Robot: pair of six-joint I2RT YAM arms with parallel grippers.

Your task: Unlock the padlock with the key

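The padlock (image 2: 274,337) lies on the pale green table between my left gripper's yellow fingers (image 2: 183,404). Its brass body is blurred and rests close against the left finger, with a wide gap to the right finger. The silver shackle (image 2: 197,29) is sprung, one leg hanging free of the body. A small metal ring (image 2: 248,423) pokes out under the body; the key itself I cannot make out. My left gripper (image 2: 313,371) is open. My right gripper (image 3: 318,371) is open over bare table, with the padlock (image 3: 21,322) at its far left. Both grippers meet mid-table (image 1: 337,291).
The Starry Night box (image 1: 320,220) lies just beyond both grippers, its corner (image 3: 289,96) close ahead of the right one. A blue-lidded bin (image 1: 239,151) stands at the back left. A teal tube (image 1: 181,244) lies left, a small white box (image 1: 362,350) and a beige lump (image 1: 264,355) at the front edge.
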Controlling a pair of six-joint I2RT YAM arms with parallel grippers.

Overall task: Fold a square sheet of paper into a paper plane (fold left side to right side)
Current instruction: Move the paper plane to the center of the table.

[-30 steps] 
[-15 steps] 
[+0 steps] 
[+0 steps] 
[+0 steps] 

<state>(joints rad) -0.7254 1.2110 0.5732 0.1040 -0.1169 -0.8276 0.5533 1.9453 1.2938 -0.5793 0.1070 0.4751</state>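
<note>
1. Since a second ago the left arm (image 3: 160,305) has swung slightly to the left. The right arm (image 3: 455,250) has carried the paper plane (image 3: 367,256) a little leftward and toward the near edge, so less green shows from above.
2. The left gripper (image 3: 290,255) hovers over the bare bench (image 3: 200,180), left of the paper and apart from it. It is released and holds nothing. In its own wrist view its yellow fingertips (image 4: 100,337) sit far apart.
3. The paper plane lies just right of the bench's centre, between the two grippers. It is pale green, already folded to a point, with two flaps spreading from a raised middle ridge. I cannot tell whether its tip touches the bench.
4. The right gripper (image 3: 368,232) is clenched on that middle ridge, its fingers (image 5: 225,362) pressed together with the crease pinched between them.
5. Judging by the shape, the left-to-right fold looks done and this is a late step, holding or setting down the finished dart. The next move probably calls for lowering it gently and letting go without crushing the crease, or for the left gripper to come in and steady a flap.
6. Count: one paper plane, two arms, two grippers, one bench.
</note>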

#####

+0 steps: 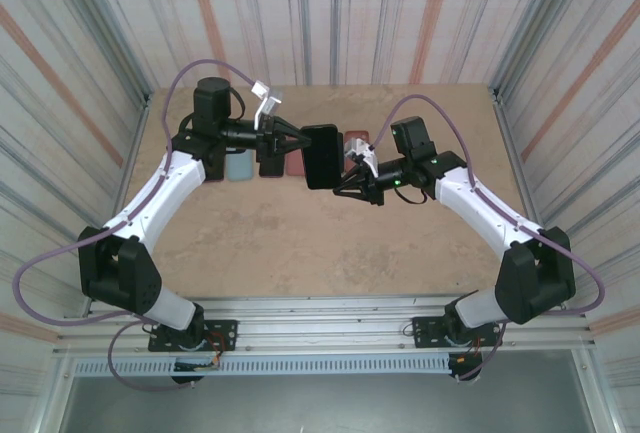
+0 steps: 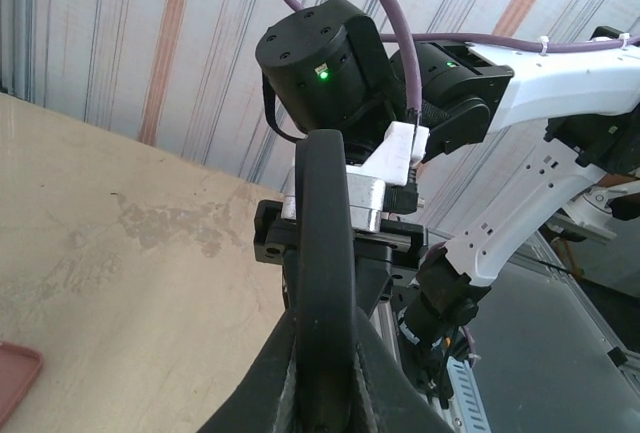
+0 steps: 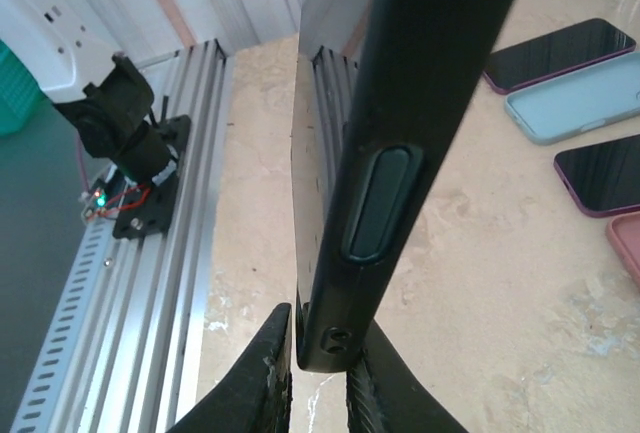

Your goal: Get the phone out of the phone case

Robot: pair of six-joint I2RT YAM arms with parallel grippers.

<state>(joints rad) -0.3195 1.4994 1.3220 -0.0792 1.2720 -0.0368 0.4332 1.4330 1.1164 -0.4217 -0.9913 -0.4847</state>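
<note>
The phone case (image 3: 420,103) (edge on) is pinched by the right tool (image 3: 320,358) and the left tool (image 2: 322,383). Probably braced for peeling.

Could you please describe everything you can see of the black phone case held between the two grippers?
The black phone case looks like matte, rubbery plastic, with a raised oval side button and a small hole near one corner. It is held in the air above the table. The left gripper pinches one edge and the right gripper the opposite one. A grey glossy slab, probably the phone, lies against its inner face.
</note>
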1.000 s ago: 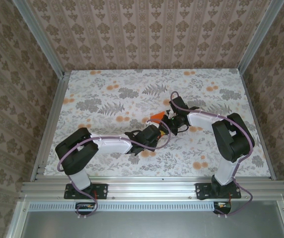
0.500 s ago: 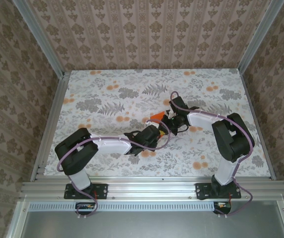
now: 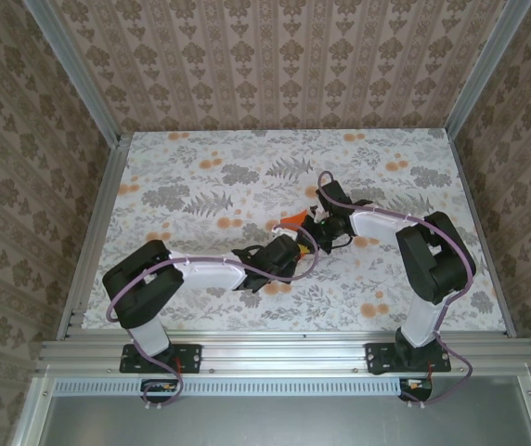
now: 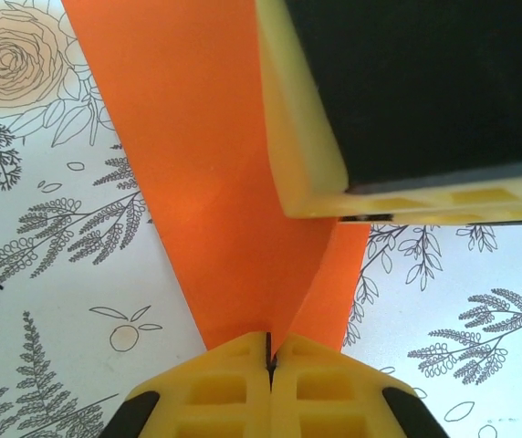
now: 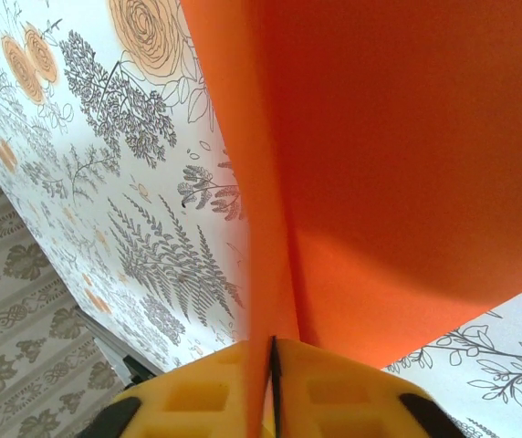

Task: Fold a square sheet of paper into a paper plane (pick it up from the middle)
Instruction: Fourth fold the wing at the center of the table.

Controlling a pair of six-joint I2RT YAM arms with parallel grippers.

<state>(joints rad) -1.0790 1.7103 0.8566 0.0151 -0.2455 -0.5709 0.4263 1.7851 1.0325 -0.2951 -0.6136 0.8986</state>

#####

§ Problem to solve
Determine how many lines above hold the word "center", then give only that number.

§ Finished task
2